23 Neural nets - other considerations

Stat 406

Daniel J. McDonald

Last modified – 12 October 2023

\[ \DeclareMathOperator*{\argmin}{argmin} \DeclareMathOperator*{\argmax}{argmax} \DeclareMathOperator*{\minimize}{minimize} \DeclareMathOperator*{\maximize}{maximize} \DeclareMathOperator*{\find}{find} \DeclareMathOperator{\st}{subject\,\,to} \newcommand{\E}{E} \newcommand{\Expect}[1]{\E\left[ #1 \right]} \newcommand{\Var}[1]{\mathrm{Var}\left[ #1 \right]} \newcommand{\Cov}[2]{\mathrm{Cov}\left[#1,\ #2\right]} \newcommand{\given}{\ \vert\ } \newcommand{\X}{\mathbf{X}} \newcommand{\x}{\mathbf{x}} \newcommand{\y}{\mathbf{y}} \newcommand{\P}{\mathcal{P}} \newcommand{\R}{\mathbb{R}} \newcommand{\norm}[1]{\left\lVert #1 \right\rVert} \newcommand{\snorm}[1]{\lVert #1 \rVert} \newcommand{\tr}[1]{\mbox{tr}(#1)} \newcommand{\brt}{\widehat{\beta}^R_{s}} \newcommand{\brl}{\widehat{\beta}^R_{\lambda}} \newcommand{\bls}{\widehat{\beta}_{ols}} \newcommand{\blt}{\widehat{\beta}^L_{s}} \newcommand{\bll}{\widehat{\beta}^L_{\lambda}} \]

Estimation procedures (training)

Back-propagation

Advantages:

  • It’s updates only depend on local information in the sense that if objects in the hierarchical model are unrelated to each other, the updates aren’t affected

    (This helps in many ways, most notably in parallel architectures)

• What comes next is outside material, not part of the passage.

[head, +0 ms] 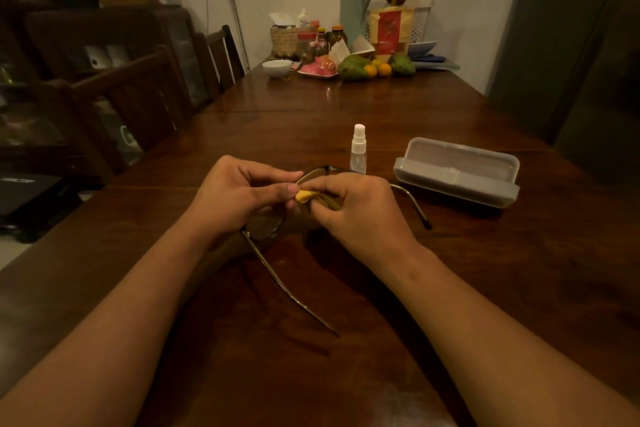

  • It doesn’t require second-derivative information

  • As the updates are only in terms of \(\hat{R}_i\), the algorithm can be run in either batch or online mode

Down sides:

  • It can be very slow

  • Need to choose the learning rate \(\gamma_t\)

Other algorithms

There are many variations on the fitting algorithm

Stochastic gradient descent: (SGD) discussed in the optimization lecture

The rest are variations that use lots of tricks

  • RMSprop
  • Adam
  • Adadelta
  • Adagrad
  • Adamax
  • Nadam
  • Ftrl

Regularizing neural networks

NNets can almost always achieve 0 training error. Even with regularization. Because they have so many parameters.

Flavours:

  • a complexity penalization term \(\longrightarrow\) solve \(\min \hat{R} + \rho(\alpha,\beta)\)
  • early stopping on the back propagation algorithm used for fitting
Weight decay
This is like ridge regression in that we penalize the squared Euclidean norm of the weights \(\rho(\mathbf{W},\mathbf{B}) = \sum w_i^2 + \sum b_i^2\)
Weight elimination
This encourages more shrinking of small weights \(\rho(\mathbf{W},\mathbf{B}) = \sum \frac{w_i^2}{1+w_i^2} + \sum \frac{b_i^2}{1 + b_i^2}\) or Lasso-type
Dropout
In each epoch, randomly choose \(z\%\) of the nodes and set those weights to zero.

Other common pitfalls

There are a few areas to watch out for

Nonconvexity:

The neural network optimization problem is non-convex.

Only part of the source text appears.